What you need to do »
Go through the data below and gather each line containing "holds".

Data shown »
◆ ◆ ◆

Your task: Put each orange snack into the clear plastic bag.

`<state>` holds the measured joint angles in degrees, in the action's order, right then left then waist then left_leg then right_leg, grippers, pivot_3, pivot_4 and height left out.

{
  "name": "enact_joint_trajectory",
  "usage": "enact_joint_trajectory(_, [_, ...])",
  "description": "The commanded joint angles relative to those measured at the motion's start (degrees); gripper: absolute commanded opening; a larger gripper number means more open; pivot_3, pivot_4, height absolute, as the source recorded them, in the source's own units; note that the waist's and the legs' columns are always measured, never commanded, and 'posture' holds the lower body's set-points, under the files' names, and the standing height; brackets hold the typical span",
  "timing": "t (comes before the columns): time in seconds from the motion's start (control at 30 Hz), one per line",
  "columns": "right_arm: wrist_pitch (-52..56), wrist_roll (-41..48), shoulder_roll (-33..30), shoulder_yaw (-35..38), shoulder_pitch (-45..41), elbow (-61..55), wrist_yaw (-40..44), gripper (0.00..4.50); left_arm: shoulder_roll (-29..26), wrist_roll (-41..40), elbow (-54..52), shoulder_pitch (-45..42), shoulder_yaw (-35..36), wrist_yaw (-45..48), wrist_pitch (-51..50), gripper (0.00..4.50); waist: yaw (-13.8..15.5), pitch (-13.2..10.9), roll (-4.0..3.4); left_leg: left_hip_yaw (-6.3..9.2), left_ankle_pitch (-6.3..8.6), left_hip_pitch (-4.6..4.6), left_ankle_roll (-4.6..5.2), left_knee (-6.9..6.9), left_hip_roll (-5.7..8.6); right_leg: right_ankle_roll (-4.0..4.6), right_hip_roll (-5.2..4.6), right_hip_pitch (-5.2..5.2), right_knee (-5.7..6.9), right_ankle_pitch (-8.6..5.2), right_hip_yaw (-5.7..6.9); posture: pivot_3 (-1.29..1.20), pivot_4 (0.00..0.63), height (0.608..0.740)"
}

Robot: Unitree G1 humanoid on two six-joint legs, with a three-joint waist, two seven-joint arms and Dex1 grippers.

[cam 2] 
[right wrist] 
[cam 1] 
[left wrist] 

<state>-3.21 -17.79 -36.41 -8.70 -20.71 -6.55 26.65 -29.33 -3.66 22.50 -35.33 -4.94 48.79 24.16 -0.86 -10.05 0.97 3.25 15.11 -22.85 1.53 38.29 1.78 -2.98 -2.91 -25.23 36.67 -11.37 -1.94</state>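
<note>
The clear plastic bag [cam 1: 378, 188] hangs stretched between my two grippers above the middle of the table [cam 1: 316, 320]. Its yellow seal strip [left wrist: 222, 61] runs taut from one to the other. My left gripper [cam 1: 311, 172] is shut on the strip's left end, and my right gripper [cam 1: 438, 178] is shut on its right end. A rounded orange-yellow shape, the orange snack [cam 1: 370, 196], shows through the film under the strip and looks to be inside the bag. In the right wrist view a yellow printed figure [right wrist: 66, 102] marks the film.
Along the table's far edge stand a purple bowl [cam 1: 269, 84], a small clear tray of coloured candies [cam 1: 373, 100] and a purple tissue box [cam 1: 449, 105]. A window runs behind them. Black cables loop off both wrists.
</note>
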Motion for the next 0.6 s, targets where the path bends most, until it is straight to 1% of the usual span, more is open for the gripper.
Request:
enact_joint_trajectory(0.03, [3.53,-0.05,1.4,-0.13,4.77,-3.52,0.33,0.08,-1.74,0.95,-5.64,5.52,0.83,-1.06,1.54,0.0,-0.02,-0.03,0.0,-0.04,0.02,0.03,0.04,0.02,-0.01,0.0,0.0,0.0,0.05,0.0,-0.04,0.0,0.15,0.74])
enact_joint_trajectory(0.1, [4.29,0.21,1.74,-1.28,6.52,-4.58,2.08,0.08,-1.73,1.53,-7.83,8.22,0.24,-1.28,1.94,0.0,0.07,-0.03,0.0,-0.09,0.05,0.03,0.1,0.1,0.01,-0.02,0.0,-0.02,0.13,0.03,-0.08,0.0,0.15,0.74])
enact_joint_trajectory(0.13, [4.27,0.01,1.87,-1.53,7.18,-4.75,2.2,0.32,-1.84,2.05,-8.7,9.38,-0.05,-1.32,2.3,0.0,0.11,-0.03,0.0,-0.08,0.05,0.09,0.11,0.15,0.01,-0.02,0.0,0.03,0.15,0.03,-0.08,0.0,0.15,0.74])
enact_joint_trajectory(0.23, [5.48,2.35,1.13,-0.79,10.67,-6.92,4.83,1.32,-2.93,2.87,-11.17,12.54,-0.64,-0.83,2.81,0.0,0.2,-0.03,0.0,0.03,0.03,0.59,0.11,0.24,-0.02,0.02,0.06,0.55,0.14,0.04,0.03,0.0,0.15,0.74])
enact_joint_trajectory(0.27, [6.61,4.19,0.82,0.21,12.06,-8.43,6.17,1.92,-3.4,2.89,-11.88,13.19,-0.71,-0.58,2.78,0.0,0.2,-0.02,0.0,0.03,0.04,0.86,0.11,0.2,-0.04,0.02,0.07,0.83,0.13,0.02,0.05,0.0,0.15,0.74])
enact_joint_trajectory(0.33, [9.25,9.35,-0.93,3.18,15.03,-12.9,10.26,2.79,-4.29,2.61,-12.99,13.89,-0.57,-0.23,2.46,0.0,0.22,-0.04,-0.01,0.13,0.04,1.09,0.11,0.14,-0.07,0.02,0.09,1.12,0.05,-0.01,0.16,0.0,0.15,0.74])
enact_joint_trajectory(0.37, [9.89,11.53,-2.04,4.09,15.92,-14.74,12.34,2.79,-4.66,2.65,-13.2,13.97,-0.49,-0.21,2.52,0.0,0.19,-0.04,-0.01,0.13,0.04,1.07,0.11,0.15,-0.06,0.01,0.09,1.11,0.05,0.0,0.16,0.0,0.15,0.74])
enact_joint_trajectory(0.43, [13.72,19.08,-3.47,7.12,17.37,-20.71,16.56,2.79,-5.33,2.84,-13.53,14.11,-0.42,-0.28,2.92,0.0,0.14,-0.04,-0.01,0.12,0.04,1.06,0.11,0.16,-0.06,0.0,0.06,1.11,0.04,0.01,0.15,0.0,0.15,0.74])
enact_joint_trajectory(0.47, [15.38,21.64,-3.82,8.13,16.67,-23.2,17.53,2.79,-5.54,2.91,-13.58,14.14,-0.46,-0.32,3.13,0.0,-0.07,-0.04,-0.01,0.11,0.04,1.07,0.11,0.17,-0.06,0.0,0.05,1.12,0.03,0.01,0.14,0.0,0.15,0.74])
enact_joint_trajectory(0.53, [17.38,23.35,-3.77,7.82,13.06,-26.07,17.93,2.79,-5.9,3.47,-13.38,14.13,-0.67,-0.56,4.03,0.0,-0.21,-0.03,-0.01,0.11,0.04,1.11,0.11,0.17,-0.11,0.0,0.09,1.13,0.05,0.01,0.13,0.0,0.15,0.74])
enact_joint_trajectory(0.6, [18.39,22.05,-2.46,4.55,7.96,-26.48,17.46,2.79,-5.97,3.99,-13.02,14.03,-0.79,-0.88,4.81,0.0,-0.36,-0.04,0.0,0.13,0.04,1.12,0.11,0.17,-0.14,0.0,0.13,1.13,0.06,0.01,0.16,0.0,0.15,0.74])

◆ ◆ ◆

Final answer »
`<state>` holds the measured joint angles in degrees, in the action's order, right then left then waist then left_leg then right_leg, grippers, pivot_3, pivot_4 and height left out.
  "description": "The commanded joint angles relative to those measured at the motion's start (degrees); gripper: absolute commanded opening; a larger gripper number means more open; pivot_3, pivot_4, height absolute, as the source recorded them, in the source's own units; note that the waist's and the legs' columns are always measured, never commanded, and 'posture' holds the lower body's set-points, under the files' names, and the standing height; brackets hold the typical span",

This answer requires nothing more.